{ ::::::::: SOCIOPLASTICS * Sovereign systems for unstable times: The Post-Prompt Paradigm

Sunday, February 22, 2026

The Post-Prompt Paradigm

In the current state of the art in LLM prompting (as reflected in recent papers), “topological” refers to modelling the prompt space or reasoning process as an explicit geometric or graph structure. Approaches such as Chain-of-Thought (CoT), Tree-of-Thoughts (ToT), and Graph-of-Thoughts (GoT) treat reasoning as progressively richer topologies: linear chains → branching trees → arbitrary graphs with branching, aggregation (merging of thoughts), loops, and backtracking. The LLM “explores” this graph through multiple calls, evaluations, and search procedures (beam search, DFS/BFS, self-consistency) in order to identify optimal paths within the latent space of meanings. More advanced work draws on persistent homology from topological data analysis (TDA) to analyse and optimise soft prompts.
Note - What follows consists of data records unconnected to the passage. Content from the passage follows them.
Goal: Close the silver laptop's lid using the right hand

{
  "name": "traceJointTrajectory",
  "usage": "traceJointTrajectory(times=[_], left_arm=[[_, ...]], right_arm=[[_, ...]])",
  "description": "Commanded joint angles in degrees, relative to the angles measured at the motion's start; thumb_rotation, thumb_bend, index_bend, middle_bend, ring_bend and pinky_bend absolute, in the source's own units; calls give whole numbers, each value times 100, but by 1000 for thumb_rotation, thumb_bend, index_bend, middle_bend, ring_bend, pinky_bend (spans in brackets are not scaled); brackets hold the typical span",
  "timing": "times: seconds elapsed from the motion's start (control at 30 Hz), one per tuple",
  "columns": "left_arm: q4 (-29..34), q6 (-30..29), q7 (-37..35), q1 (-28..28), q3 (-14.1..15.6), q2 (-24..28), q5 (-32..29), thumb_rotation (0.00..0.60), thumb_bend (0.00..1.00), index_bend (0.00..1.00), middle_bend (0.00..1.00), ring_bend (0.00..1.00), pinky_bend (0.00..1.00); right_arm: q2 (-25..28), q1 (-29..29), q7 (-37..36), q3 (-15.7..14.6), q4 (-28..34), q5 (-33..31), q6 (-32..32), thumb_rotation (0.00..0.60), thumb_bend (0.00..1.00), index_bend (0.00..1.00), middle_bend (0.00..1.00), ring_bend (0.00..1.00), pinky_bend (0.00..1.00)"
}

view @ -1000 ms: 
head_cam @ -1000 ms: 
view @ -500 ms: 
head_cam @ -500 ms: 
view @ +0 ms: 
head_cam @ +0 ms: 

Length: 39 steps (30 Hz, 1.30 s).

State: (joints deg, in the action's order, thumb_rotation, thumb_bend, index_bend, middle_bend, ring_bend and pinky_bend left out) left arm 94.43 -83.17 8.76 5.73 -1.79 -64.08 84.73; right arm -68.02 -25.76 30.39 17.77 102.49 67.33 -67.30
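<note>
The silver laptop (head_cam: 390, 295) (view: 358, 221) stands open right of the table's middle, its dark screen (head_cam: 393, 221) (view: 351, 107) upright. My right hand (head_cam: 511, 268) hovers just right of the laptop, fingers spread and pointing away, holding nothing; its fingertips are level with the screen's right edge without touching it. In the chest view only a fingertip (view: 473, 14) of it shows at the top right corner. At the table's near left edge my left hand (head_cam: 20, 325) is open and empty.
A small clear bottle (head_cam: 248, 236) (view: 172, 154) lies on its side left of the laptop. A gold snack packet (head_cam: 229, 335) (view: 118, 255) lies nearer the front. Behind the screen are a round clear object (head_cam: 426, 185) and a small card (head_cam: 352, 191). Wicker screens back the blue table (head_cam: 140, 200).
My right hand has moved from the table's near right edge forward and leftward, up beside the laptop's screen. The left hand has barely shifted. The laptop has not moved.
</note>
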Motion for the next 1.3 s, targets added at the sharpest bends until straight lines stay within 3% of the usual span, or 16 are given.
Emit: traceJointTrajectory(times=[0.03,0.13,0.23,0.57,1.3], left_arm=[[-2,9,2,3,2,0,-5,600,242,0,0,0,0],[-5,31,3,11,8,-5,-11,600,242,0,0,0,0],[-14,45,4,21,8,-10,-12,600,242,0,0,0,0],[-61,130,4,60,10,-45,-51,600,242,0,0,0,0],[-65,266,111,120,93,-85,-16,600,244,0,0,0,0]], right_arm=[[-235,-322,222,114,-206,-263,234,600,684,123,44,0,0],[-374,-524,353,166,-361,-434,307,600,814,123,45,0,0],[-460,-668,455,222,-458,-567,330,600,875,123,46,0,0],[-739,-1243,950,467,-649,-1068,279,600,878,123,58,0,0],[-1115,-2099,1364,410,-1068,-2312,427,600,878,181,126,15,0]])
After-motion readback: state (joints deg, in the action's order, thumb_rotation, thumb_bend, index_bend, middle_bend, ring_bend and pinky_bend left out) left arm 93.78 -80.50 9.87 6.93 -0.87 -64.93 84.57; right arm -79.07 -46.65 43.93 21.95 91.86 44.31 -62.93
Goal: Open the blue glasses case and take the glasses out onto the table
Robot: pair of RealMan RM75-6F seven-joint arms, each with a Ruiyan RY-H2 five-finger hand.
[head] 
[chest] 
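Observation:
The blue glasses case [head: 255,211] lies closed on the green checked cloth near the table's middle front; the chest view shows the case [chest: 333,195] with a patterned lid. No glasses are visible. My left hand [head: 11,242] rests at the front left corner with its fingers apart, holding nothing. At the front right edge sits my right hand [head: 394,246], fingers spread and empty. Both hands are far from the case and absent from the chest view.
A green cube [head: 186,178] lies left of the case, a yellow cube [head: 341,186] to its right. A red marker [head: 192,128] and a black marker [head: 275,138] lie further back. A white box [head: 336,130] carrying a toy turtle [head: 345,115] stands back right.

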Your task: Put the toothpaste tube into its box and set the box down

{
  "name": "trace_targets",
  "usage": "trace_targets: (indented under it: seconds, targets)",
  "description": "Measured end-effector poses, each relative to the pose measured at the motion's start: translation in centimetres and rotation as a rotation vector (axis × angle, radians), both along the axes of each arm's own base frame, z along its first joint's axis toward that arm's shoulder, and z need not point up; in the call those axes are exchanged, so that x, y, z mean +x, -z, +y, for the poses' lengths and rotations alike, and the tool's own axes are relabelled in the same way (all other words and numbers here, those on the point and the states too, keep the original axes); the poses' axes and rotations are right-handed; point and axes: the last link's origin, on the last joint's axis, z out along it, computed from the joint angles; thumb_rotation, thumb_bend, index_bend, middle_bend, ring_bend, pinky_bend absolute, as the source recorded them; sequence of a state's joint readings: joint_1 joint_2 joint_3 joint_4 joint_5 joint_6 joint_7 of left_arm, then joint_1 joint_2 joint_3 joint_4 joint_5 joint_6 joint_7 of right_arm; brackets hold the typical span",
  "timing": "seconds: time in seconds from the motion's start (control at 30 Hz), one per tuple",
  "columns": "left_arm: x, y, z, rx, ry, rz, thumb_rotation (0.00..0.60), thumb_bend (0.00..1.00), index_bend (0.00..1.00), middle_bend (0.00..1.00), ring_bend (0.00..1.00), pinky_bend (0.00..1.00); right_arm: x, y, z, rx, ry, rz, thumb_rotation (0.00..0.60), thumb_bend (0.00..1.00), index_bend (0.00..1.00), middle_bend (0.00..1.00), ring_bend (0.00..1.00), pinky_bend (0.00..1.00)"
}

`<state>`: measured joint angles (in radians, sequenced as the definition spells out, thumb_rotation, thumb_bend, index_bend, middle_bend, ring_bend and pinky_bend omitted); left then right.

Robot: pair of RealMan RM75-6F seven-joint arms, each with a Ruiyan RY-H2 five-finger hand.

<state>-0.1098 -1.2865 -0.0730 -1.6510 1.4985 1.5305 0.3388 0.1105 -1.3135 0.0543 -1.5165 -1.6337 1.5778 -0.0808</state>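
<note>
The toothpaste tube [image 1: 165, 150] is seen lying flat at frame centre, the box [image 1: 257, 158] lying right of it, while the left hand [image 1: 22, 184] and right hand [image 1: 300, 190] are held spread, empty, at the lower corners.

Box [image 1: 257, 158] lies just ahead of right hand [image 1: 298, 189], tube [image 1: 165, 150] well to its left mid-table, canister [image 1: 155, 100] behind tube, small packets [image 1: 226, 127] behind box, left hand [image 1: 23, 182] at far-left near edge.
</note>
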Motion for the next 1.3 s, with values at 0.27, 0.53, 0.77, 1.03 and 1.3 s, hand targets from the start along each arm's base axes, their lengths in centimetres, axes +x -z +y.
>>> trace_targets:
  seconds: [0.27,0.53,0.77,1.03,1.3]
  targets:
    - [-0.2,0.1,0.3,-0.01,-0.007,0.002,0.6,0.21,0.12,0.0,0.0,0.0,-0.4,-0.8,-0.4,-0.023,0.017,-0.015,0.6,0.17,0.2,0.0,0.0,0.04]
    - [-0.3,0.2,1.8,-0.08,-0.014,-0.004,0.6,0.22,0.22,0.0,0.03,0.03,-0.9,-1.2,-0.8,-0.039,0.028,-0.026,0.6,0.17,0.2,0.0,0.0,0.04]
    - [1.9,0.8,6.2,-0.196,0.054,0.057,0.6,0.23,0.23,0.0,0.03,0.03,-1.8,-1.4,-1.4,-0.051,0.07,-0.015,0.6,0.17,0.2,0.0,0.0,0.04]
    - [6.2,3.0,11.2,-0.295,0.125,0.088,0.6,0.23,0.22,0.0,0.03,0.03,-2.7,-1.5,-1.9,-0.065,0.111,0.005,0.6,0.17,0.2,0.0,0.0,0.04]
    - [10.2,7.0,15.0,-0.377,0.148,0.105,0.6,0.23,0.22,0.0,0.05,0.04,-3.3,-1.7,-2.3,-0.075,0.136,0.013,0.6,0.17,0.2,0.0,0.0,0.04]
These methods measure how internal “topology” (connectivity, holes, redundancy) evolves during training or inference, and introduce loss functions (e.g., TSLoss) that enforce stable, well-connected, non-redundant structures. The result is a prompt that becomes more interpretable and robust. Other topology-aware optimisation strategies model the prompt search space itself as a discrete graph: nodes correspond to prompt variants, edges to operators (rephrasing, chaining, decomposition, etc.), and search algorithms navigate this graph to improve performance without fine-tuning.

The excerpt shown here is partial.